I'm currently an AI and speech algorithm designer at Goodix Technology. From 2017 to 2021, I had been a doctoral researcher at the Electrical Engineering Department (ESAT), in the research group of Stadius Center for Dynamical Systems, Signal Processing, and Data Analytics (STADIUS) under the supervision of Prof. Toon van Watershoot, Prof. Luc Geurts and Prof. Peter Kuppens, in KU Leuven, Belgium. In 2015 and 2016, I received two M.Sc. degrees in Electronics Engineering and in Artificial Intelligence, respectively, from KU Leuven, Belgium. My research is focusing on speech and audio processing with deep learning, speech emotion recognition, real-time deep learning for edge devices.
Publications

Frontiers in Neuroinformatics 2022
Towards Learning Robust Contrastive Embeddings For Binaural Source Localization
Duowei Tang, Maja Taseska, and Toon van Waterschoot
Proposes a weakly-supervised contrastive embedding framework for binaural sound source localization, where a neural network learns low-dimensional representations of binaural cues that preserve spatial proximity, showing robustness to reverberation, noise, and limited training data.

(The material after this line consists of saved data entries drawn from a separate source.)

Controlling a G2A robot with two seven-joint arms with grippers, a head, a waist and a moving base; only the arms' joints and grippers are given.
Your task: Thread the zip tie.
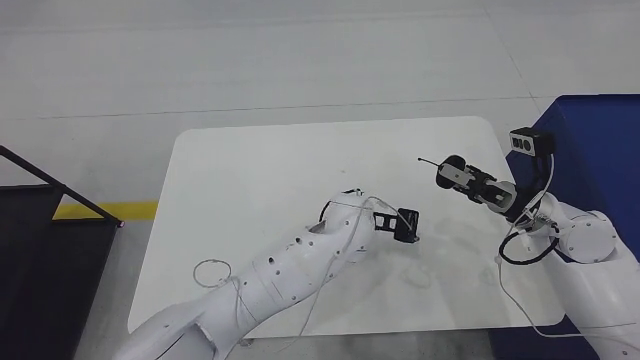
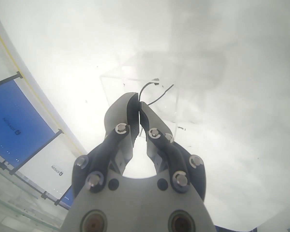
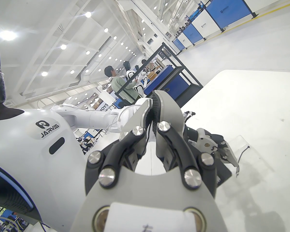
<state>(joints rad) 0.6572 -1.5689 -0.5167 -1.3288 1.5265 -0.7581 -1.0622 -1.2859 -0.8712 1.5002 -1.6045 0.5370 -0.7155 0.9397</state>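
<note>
Zip tie point(image 2: 155, 83) pinched in clenched left gripper point(image 2: 138, 102) jaws, ends curling out, above worktop point(image 1: 250, 180) right of centre, by clear box point(image 2: 116, 80). Right gripper point(image 1: 443, 172) jaws clenched toward right edge, black strip point(image 1: 427, 162) poking out.

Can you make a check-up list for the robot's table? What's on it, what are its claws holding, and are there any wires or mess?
Surface: white table with rounded corners.
Job's things: zip tie pinched in the left gripper, over a clear box; a black strip pokes out of the right gripper.
Clutter: thin loop beside the left arm; cannot tell if it is loose.
Grippers: both shut, left on the zip tie, right on the black strip.
Cables: thin cable along the left arm; black cable on the right arm.
Surroundings: blue panel, yellow floor line, black frame.
</note>
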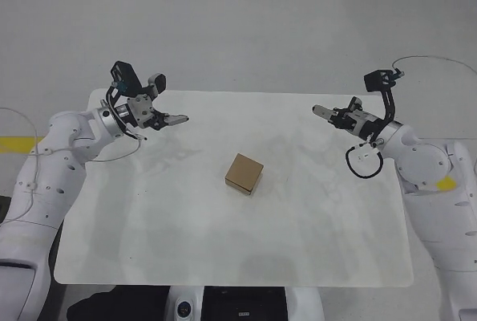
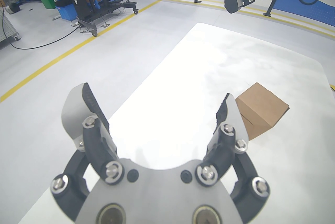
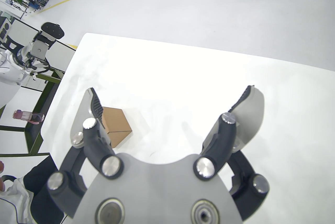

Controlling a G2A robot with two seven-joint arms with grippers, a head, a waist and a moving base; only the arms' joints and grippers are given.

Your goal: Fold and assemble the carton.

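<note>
Left gripper: The left gripper (image 1: 176, 120) is hovering above the far left part of the tabletop (image 1: 302, 241), pointing in toward the middle. In its own wrist view its two fingers (image 2: 86, 102) are standing wide apart, holding nothing.

Tabletop: A white surface with rounded corners is carrying the carton. Pale grey floor with a yellow line is lying beyond its far edge.

Carton: A small brown cardboard carton (image 1: 244, 173) is sitting near the middle of the tabletop, turned at an angle to the edges. It is looking like a closed box with a flat top. Nothing is touching it, and it is resting well apart from both grippers, roughly between them and nearer the robot.

Right gripper: The right gripper (image 1: 320, 111) is hovering above the far right part of the tabletop, pointing in toward the middle and facing the left one. In its own wrist view its fingers (image 3: 94, 102) are spread wide, gripping nothing.
</note>
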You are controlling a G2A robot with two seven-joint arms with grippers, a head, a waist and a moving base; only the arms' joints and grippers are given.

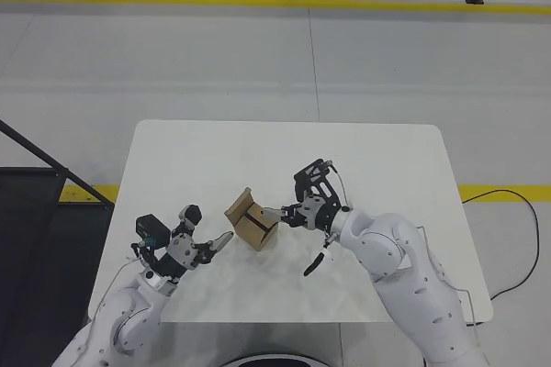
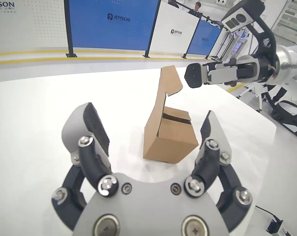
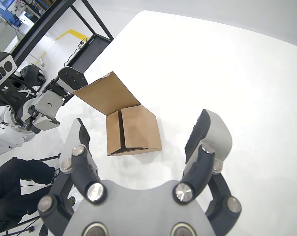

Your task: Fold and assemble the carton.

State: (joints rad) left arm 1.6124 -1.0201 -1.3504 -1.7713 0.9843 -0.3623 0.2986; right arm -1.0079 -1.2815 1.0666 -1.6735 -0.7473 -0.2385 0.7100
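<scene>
A small brown carton (image 1: 251,223) stands near the middle of the white table (image 1: 367,156). Its lid flap sticks up and two inner flaps lie folded with a slit between them. My left gripper (image 1: 208,229) is open just left of it. In the left wrist view the carton (image 2: 169,141) sits beyond the open left gripper (image 2: 149,114), apart from both pads. My right gripper (image 1: 285,225) is open on the carton's right side. The right wrist view looks down on the carton (image 3: 138,128) beyond the open right gripper (image 3: 141,121).
A black metal rack (image 1: 18,239) stands off the table's left side. Blue and white partition panels (image 2: 109,18) line the room behind. The table's far half and right side are bare. A cable (image 1: 523,211) lies on the floor at the right.
</scene>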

EURASIP Journal on Audio, Speech, and Music Processing 2021
End-to-end speech emotion recognition using a novel context-stacking dilated convolution neural network
Duowei Tang, Peter Kuppens, Luc Geurts, and Toon van Waterschoot
Proposes an end-to-end speech emotion recognition system using dilated convolutional neural networks with context stacking (DiCCOSER-CS), which eliminates recurrent layers while achieving superior performance to LSTM-based models through its large receptive field and parallelizable architecture, demonstrating improved accuracy on both regression (arousal/valence prediction) and classification tasks.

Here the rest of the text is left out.